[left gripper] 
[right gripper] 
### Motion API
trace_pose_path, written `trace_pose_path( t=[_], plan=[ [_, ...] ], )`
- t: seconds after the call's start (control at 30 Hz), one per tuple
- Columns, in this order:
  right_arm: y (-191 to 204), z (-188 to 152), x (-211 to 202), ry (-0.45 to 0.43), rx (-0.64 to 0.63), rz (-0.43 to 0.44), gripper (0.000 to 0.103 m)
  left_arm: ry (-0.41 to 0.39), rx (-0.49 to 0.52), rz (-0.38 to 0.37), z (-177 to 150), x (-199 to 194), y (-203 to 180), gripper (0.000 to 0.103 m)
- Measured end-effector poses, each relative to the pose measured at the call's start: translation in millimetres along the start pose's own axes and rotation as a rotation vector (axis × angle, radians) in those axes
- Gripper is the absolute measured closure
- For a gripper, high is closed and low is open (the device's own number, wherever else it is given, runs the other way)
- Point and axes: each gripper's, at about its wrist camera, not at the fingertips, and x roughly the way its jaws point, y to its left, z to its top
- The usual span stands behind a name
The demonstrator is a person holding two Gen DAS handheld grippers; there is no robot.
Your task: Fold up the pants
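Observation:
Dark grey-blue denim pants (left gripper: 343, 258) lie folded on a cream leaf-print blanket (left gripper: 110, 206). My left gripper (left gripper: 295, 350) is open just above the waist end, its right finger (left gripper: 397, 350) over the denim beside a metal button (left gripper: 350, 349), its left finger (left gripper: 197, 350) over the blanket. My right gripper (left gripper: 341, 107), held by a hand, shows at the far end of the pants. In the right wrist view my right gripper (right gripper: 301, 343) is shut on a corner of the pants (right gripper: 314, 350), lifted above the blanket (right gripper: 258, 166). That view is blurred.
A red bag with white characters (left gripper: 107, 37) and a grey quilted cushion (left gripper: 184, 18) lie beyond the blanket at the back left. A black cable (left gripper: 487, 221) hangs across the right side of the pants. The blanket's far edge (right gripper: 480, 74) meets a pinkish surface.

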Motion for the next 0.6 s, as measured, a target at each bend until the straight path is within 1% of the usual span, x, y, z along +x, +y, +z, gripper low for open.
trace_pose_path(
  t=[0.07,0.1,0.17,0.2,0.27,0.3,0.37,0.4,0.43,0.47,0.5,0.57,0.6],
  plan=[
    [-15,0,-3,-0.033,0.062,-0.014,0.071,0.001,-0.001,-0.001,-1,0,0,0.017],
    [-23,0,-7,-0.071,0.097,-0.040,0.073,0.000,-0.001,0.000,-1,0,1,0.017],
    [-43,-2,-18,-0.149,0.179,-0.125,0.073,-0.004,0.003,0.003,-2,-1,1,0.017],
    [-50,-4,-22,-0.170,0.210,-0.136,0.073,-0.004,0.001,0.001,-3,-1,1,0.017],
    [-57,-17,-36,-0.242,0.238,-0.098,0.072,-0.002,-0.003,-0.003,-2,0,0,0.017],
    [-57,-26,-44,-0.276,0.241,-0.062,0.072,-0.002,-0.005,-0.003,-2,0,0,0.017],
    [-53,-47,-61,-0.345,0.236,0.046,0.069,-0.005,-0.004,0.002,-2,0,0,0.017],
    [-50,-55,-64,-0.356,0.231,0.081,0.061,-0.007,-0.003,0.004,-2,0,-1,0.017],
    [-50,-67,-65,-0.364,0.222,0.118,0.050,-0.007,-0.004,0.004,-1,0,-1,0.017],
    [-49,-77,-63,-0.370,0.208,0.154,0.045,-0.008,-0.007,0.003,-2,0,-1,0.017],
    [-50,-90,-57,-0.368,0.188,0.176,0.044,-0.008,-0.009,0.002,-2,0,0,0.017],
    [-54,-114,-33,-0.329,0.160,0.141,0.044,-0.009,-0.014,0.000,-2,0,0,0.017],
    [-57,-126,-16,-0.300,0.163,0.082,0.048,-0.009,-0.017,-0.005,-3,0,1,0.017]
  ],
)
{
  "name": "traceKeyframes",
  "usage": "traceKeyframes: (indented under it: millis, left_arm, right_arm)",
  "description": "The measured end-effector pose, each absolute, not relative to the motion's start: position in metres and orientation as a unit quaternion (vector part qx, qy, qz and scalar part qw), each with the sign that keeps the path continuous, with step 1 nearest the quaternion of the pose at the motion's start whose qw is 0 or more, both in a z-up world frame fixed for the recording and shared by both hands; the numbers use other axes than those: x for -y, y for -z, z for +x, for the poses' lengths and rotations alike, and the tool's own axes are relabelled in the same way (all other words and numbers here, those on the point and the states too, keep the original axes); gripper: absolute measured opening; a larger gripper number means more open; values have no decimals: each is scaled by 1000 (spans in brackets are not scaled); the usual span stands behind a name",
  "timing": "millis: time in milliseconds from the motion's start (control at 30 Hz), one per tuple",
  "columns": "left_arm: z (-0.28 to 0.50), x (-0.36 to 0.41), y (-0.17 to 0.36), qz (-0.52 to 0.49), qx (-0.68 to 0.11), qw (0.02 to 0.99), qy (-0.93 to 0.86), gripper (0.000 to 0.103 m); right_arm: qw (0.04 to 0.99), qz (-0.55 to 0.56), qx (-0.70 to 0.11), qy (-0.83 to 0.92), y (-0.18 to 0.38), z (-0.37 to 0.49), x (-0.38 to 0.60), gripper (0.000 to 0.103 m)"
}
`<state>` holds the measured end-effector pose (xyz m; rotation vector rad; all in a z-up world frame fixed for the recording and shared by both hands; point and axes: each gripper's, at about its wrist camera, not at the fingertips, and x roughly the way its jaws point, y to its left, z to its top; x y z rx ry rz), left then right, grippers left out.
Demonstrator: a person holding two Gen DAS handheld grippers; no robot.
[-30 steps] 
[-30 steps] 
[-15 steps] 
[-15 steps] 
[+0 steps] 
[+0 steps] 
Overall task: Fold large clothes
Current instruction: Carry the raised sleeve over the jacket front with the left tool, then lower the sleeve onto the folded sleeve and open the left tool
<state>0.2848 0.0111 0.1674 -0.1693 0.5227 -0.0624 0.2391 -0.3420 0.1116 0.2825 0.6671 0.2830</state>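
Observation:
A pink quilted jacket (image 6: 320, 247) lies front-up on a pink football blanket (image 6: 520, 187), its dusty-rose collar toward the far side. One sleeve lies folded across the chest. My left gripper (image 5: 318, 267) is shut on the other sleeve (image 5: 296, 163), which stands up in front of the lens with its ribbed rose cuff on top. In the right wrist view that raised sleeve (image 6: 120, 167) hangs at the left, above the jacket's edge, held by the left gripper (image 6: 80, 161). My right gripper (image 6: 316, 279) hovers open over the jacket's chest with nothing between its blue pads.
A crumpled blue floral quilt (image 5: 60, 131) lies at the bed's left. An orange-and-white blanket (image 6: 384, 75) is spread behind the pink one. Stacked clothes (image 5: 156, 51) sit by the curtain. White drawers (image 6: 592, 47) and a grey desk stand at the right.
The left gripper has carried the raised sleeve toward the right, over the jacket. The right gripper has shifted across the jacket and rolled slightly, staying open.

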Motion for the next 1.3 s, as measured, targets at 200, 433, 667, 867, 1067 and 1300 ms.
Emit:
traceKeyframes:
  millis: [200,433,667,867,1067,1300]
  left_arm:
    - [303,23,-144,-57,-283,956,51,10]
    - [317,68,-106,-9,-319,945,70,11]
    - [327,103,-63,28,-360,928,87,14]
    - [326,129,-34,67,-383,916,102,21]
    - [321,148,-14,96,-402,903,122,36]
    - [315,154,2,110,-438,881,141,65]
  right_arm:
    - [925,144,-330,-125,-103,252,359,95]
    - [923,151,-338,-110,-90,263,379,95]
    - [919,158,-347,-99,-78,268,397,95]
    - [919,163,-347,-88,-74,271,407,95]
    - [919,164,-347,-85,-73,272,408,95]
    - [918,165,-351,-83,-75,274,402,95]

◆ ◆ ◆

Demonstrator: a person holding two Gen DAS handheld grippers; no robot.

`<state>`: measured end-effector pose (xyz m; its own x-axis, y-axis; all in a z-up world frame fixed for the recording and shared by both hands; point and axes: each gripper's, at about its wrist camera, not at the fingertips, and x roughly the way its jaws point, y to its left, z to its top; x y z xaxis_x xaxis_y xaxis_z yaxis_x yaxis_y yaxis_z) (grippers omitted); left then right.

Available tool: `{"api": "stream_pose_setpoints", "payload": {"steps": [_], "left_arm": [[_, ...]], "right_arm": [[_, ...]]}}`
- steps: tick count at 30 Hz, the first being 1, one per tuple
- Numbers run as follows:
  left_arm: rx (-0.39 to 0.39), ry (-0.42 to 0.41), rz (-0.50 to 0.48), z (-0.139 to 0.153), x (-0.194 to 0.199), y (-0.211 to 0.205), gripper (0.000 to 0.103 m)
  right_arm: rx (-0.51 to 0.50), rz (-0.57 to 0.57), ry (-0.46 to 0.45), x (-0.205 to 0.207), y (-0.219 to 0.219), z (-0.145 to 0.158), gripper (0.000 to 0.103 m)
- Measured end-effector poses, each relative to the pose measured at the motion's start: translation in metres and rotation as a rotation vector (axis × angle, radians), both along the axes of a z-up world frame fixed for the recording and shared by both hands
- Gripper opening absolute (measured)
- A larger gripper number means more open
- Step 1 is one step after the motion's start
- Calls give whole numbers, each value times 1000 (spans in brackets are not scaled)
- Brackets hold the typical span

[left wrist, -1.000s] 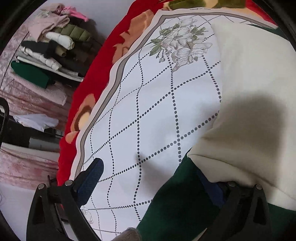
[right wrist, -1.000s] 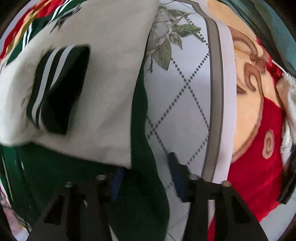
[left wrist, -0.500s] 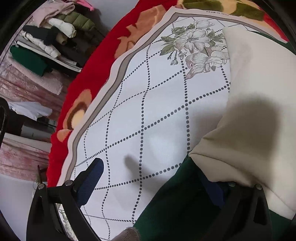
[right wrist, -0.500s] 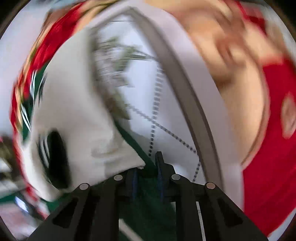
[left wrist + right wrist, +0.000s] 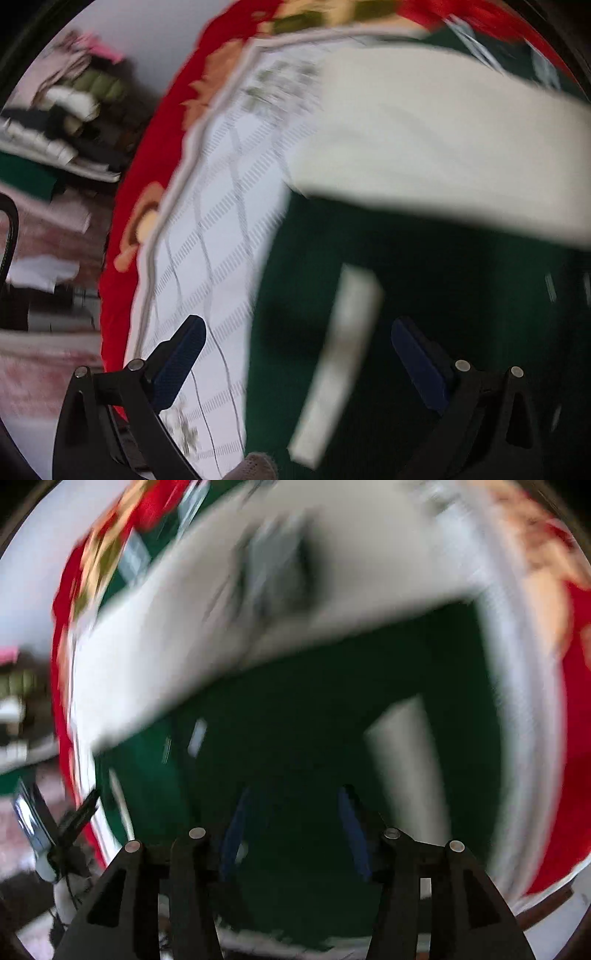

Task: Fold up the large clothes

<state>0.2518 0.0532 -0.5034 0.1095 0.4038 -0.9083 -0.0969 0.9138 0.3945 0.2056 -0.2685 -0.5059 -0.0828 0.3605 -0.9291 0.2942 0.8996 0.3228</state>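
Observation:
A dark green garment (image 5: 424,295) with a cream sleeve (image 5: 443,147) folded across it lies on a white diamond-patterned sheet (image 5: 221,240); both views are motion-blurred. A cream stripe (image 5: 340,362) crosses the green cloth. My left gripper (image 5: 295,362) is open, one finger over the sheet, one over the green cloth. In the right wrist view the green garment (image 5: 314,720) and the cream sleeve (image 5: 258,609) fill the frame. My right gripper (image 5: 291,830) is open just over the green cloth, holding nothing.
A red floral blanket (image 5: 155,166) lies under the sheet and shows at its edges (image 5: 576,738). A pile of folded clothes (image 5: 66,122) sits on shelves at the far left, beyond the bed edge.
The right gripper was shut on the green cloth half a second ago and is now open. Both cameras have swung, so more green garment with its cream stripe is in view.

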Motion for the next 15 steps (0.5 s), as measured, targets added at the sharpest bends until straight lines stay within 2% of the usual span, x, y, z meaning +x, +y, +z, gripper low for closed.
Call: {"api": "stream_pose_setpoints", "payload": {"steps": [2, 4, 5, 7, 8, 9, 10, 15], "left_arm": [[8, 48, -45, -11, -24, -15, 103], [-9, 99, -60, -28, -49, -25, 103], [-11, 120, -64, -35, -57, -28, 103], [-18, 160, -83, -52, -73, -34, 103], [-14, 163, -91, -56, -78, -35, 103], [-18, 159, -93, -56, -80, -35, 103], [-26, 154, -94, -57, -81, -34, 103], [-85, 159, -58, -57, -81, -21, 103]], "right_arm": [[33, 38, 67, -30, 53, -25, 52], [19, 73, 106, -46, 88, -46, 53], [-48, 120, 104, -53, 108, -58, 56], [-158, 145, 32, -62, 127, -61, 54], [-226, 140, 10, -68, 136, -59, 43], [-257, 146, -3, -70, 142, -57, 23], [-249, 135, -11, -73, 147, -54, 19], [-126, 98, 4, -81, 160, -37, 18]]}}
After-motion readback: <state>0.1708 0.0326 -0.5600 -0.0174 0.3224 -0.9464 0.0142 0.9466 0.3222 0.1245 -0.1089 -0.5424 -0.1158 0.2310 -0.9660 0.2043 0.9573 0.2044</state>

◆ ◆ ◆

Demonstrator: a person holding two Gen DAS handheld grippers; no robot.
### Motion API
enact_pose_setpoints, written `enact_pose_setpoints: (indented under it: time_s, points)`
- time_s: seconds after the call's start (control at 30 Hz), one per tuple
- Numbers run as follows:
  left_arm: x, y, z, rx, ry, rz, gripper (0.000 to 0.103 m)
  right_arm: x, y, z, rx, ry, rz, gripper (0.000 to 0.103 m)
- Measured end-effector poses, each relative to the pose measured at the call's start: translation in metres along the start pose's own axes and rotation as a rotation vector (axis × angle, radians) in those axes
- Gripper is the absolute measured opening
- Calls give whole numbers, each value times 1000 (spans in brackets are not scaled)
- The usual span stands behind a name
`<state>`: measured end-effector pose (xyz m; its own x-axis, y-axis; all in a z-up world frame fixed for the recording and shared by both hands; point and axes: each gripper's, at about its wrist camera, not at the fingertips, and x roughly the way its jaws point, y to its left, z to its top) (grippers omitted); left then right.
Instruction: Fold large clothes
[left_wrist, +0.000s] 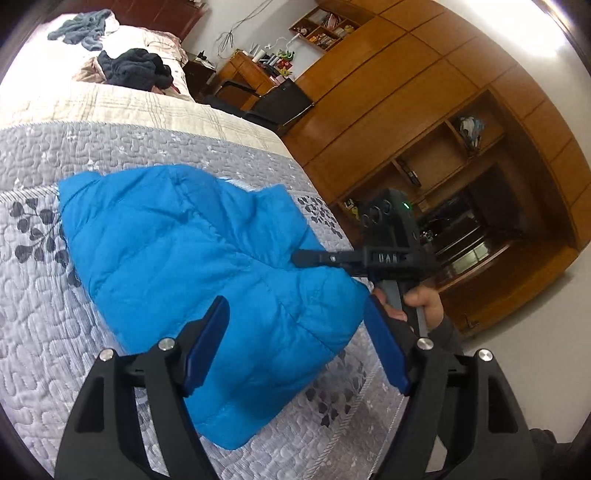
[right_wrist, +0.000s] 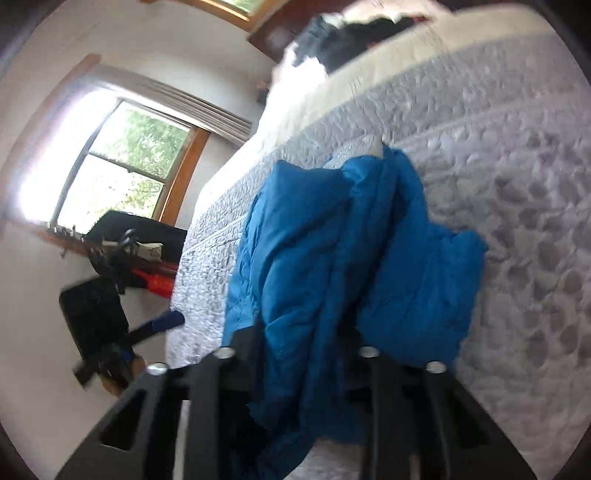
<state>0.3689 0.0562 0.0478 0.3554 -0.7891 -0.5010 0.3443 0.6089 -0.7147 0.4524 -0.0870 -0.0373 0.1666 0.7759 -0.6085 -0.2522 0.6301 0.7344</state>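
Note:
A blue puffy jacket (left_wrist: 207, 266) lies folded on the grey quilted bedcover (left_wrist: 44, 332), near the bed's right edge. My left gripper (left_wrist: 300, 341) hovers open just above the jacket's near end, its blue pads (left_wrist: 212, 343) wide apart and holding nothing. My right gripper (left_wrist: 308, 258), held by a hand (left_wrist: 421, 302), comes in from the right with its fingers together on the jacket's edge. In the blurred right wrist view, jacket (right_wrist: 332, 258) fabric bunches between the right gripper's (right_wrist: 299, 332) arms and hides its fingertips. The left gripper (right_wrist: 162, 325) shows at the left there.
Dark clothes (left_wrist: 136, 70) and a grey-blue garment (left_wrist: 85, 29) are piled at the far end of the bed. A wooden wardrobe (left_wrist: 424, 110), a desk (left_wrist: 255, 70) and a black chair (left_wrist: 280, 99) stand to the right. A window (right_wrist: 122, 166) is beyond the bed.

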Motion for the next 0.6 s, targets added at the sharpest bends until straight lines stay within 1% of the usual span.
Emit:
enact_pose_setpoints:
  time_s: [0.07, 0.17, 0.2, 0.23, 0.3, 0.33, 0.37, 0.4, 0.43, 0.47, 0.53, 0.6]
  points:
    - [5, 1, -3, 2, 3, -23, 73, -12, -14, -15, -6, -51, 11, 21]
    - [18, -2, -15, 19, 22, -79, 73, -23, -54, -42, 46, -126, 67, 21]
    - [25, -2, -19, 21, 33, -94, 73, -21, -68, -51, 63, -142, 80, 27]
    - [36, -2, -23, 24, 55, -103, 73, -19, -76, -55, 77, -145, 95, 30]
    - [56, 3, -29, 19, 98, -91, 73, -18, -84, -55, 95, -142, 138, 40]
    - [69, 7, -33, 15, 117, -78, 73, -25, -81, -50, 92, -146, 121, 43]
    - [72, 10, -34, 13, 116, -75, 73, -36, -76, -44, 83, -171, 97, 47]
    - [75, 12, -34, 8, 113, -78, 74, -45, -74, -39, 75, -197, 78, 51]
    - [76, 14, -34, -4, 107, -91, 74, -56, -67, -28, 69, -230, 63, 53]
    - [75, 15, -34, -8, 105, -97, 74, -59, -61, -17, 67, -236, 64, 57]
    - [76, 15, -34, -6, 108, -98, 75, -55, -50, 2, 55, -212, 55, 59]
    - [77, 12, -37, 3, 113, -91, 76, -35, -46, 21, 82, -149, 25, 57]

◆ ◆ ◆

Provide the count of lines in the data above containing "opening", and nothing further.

3